▶ Task goal
Among the entries that follow, the required portion opens with the line containing "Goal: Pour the" and closes with the line containing "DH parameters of". Give that portion again exactly, and nothing else.

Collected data
####################

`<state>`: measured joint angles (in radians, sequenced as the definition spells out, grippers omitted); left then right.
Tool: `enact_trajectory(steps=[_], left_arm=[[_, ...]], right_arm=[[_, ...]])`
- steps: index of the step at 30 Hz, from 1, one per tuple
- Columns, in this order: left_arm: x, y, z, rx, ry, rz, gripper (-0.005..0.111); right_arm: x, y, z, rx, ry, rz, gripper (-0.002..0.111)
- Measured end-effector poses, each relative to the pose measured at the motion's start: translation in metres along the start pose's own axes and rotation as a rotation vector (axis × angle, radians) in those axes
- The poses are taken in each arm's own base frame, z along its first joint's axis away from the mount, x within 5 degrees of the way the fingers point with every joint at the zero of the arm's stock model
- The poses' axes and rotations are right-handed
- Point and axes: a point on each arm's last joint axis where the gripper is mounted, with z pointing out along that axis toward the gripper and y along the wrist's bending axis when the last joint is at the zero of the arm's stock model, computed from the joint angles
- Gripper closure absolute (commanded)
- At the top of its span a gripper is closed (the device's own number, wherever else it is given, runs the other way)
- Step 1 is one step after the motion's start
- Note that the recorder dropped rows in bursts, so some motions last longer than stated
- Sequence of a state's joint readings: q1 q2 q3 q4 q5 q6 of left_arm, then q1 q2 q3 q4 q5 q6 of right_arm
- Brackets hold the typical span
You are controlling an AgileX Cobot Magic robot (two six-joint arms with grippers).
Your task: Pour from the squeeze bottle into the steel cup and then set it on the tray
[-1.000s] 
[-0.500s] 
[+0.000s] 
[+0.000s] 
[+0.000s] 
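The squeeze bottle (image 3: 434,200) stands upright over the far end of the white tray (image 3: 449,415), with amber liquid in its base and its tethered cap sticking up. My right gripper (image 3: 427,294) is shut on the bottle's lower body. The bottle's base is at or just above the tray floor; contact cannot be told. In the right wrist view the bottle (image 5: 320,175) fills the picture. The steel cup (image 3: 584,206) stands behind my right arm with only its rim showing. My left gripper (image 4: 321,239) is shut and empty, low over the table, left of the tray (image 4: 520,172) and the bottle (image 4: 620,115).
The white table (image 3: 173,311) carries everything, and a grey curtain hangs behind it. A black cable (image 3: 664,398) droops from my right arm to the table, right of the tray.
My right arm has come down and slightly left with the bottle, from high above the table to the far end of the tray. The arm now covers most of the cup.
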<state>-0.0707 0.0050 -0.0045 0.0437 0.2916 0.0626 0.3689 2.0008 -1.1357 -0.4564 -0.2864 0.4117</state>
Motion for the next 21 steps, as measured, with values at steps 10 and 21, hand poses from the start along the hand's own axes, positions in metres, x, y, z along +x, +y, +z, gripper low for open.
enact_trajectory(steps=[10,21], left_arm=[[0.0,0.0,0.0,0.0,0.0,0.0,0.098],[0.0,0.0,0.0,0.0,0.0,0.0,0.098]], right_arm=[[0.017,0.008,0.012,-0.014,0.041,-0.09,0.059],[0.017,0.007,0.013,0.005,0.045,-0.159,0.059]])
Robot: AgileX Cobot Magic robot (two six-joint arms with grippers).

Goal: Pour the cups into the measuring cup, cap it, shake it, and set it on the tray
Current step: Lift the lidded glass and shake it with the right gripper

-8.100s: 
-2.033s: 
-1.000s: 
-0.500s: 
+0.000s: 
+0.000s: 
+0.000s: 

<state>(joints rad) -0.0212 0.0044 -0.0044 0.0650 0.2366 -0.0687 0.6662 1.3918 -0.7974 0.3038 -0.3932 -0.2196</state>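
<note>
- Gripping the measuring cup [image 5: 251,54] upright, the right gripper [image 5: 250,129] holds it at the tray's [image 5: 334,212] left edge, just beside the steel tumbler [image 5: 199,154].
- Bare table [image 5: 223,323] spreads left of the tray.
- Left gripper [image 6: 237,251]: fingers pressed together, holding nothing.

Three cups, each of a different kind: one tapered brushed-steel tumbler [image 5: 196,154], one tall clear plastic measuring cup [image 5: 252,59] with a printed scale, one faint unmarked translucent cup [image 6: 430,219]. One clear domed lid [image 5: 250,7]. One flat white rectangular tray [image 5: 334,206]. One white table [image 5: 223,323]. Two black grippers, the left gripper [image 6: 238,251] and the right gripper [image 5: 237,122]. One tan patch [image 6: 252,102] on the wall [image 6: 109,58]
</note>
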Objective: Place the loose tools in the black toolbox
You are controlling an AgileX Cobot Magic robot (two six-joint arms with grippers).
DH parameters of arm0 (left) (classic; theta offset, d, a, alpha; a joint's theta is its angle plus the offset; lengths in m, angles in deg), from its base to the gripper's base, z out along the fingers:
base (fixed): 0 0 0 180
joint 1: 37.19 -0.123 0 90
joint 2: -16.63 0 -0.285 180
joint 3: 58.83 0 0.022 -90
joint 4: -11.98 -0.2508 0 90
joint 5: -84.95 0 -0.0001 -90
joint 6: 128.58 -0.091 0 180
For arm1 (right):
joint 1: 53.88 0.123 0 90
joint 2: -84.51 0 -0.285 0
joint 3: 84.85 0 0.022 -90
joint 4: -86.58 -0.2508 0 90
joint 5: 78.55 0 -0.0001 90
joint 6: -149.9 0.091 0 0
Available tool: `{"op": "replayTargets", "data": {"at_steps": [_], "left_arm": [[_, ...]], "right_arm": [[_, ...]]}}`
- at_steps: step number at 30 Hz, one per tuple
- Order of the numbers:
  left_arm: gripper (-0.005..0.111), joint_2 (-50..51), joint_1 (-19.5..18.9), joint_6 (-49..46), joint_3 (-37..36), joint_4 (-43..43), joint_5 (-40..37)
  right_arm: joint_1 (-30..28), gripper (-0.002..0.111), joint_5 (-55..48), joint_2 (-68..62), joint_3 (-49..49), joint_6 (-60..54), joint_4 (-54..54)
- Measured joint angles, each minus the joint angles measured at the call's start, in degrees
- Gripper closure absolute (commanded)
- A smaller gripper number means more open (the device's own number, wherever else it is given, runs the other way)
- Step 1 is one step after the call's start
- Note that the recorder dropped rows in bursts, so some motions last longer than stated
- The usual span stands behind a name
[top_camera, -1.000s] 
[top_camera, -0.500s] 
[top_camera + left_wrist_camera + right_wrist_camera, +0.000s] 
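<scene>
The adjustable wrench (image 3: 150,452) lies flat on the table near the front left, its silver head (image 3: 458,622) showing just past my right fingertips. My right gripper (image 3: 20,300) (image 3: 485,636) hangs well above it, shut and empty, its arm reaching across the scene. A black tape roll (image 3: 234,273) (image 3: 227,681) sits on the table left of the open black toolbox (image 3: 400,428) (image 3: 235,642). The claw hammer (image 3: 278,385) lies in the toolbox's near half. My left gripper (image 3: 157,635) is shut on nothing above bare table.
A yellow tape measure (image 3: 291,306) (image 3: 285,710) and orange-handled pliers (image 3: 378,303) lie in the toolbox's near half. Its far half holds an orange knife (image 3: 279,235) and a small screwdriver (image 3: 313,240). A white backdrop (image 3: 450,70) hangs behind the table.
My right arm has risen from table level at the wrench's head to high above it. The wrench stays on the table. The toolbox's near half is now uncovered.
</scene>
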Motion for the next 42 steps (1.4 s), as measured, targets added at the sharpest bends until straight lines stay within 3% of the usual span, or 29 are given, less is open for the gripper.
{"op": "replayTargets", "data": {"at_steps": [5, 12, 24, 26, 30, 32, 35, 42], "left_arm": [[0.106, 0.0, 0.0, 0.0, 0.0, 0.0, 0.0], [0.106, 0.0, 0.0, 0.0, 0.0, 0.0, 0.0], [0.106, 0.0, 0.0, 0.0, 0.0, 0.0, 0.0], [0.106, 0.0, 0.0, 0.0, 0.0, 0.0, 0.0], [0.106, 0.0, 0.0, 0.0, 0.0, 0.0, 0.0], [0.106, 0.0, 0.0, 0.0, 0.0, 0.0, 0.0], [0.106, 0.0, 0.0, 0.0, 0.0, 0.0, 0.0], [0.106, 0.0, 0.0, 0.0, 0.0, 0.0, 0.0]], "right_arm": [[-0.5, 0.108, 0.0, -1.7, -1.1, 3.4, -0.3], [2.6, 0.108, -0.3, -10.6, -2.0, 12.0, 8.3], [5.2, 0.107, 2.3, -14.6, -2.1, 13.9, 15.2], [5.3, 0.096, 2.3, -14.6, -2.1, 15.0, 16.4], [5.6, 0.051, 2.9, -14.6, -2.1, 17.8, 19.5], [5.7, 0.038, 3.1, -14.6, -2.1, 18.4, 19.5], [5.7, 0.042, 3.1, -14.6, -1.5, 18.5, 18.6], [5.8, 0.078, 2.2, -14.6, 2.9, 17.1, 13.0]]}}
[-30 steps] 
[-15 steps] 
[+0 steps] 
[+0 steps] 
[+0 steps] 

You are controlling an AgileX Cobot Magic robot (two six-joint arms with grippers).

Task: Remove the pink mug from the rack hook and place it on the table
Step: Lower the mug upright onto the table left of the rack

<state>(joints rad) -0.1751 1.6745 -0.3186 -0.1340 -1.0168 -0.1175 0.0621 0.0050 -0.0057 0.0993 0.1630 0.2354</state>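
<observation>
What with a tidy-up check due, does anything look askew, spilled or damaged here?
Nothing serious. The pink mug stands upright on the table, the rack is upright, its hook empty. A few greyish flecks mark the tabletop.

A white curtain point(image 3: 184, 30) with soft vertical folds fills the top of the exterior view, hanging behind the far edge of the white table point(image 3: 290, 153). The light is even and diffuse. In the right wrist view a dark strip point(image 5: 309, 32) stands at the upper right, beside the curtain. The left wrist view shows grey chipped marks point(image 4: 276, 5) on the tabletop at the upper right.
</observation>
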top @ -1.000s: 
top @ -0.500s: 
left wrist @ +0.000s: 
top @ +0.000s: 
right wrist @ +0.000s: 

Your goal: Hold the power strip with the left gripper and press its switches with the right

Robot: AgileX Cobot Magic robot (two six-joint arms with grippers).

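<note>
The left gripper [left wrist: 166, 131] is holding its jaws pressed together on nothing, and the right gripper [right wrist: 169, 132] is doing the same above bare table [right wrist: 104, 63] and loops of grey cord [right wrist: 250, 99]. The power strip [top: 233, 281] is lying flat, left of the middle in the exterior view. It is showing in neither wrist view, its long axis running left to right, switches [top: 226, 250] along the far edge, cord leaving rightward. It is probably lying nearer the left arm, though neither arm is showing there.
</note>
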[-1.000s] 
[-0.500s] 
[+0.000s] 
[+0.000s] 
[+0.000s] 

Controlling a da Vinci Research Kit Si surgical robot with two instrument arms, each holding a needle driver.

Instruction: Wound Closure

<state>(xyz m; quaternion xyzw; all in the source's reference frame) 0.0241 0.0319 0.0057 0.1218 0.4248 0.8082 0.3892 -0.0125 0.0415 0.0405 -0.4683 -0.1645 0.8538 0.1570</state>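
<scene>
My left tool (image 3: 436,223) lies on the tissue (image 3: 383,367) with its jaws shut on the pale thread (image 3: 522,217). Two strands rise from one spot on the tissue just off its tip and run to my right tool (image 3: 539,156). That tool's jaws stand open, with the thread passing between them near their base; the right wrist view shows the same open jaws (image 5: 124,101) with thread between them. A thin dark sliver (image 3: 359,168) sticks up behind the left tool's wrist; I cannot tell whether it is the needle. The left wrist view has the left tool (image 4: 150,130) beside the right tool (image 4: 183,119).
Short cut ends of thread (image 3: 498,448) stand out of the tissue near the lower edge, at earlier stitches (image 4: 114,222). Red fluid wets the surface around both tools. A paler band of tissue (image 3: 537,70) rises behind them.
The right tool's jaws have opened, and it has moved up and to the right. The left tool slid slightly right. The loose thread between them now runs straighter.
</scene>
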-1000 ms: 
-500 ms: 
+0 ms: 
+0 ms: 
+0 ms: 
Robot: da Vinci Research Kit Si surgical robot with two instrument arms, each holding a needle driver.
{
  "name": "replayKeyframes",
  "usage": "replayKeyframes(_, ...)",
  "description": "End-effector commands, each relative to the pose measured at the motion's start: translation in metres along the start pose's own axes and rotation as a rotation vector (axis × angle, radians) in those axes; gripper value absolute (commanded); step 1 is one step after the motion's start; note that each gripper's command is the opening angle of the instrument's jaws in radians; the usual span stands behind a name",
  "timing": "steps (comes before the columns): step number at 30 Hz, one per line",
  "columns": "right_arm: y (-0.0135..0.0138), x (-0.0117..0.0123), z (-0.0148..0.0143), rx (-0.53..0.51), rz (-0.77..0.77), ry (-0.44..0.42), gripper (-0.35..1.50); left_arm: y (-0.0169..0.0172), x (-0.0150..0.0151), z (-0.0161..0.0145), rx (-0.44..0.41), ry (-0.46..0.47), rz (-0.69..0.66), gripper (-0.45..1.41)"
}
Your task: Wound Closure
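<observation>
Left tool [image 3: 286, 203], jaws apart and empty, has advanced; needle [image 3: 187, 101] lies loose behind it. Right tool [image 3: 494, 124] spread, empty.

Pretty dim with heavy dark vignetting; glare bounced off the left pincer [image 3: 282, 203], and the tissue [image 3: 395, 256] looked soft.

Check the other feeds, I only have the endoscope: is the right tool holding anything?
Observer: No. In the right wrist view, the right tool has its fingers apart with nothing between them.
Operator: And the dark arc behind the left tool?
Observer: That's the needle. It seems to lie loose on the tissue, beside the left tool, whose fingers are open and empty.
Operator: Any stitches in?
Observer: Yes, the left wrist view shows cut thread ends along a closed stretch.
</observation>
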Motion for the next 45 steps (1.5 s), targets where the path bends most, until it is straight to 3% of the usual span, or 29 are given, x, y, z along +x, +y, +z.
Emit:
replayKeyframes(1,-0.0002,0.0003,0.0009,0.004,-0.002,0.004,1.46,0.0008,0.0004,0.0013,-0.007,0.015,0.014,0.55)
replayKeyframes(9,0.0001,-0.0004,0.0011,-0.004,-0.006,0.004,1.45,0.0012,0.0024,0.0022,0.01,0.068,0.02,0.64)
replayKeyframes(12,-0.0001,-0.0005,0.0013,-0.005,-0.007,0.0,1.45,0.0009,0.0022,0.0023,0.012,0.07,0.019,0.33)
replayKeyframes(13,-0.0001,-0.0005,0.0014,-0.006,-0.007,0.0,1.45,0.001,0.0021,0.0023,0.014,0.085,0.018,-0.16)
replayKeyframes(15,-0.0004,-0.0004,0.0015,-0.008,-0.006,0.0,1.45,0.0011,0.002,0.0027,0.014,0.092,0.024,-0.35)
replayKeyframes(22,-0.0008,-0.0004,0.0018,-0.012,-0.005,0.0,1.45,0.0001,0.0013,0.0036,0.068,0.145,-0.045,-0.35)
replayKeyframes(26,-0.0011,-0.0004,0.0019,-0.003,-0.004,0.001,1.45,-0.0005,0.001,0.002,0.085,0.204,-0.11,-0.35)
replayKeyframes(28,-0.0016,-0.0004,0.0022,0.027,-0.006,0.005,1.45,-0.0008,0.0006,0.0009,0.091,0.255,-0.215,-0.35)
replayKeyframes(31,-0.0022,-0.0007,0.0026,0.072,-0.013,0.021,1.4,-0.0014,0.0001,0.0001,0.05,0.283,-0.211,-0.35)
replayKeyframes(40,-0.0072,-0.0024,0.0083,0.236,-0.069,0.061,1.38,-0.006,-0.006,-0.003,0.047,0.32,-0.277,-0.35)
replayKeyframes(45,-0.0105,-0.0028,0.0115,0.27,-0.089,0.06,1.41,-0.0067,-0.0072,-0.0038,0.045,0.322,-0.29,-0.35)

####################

▶ Response box
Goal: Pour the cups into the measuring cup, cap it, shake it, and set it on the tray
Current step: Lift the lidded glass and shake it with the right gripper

-8.100s: 
-2.033s: 
-1.000s: 
-0.500s: 
+0.000s: 
+0.000s: 
+0.000s: 

<state>(joints rad) -0.0212 0.0044 -0.0044 0.0650 0.2366 -0.0687 0.6662 1.3918 -0.7974 0.3038 -0.3932 -0.2196</state>
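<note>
- Gripping the measuring cup [image 5: 251,54] upright, the right gripper [image 5: 250,129] holds it at the tray's [image 5: 334,212] left edge, just beside the steel tumbler [image 5: 199,154].
- Bare table [image 5: 223,323] spreads left of the tray.
- Left gripper [image 6: 237,251]: fingers pressed together, holding nothing.

Three cups, each of a different kind: one tapered brushed-steel tumbler [image 5: 196,154], one tall clear plastic measuring cup [image 5: 252,59] with a printed scale, one faint unmarked translucent cup [image 6: 430,219]. One clear domed lid [image 5: 250,7]. One flat white rectangular tray [image 5: 334,206]. One white table [image 5: 223,323]. Two black grippers, the left gripper [image 6: 238,251] and the right gripper [image 5: 237,122]. One tan patch [image 6: 252,102] on the wall [image 6: 109,58]
</note>
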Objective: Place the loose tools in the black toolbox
You are controlling an AgileX Cobot Magic robot (two six-joint arms with grippers).
DH parameters of arm0 (left) (classic; theta offset, d, a, alpha; a joint's theta is its angle plus the offset; lengths in m, angles in deg), from its base to the gripper's base, z out along the fingers:

The work on this exercise has been completed.